| What to produce |
For every line below that includes the word "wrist", add one; report the final number and nothing else.

| Data records |
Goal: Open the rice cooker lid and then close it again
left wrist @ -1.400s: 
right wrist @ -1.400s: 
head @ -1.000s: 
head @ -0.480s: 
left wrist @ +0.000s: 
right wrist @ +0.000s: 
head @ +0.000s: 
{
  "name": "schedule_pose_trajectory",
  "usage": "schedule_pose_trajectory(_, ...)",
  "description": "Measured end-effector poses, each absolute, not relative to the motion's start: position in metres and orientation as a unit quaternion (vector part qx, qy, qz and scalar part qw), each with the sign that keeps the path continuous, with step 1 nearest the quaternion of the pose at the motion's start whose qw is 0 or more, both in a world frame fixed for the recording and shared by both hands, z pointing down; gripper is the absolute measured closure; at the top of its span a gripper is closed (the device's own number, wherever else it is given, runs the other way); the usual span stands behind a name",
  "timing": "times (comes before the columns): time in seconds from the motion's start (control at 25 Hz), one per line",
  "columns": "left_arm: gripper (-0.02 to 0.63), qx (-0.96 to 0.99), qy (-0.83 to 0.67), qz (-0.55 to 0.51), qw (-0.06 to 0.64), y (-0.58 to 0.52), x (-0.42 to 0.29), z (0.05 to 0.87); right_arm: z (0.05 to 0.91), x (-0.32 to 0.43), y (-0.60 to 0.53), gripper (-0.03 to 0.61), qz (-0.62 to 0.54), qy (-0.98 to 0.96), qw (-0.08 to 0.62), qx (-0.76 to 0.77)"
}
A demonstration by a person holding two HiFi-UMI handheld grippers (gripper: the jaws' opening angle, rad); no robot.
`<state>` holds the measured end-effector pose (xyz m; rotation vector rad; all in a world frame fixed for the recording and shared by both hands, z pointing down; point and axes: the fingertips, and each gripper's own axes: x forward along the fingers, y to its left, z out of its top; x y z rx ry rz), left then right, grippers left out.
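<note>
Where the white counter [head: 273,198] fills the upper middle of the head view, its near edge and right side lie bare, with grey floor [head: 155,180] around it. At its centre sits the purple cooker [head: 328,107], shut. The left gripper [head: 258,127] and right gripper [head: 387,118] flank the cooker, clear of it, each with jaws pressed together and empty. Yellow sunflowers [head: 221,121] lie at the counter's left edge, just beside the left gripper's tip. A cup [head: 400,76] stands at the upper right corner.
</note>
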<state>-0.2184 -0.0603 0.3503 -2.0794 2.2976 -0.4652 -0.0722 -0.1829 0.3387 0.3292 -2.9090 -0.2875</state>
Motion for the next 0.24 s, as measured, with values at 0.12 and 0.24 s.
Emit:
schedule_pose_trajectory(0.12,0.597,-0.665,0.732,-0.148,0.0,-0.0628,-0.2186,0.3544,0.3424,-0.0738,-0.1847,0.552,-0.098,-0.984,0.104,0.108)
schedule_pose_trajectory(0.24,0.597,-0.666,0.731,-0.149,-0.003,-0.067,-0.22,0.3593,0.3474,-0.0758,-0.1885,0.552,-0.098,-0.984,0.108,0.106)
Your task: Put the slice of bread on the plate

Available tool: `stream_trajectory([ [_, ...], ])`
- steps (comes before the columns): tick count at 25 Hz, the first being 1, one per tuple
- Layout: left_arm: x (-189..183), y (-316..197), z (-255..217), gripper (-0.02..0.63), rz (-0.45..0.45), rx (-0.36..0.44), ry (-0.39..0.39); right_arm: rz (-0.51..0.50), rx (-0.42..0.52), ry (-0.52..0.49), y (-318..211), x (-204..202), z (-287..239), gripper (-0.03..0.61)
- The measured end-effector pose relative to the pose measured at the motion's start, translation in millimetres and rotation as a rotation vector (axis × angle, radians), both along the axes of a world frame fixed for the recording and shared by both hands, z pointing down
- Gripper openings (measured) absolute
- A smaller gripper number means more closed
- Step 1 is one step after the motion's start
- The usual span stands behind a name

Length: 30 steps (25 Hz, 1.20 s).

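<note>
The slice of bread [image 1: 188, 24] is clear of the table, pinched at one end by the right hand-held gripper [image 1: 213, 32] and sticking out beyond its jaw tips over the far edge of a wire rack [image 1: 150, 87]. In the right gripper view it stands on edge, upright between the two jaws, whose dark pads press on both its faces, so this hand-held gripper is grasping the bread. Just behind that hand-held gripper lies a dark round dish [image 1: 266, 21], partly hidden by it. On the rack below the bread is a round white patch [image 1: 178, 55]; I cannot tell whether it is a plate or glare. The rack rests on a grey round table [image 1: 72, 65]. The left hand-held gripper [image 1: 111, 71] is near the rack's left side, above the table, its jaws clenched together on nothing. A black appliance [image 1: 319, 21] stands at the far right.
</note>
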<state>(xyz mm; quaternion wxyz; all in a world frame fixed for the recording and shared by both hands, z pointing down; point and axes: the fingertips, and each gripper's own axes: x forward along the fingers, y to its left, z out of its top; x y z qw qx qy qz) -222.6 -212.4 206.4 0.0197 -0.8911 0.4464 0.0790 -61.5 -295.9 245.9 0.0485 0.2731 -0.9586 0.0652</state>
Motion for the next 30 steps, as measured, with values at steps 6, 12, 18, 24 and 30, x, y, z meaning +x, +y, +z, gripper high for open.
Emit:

| Response area |
4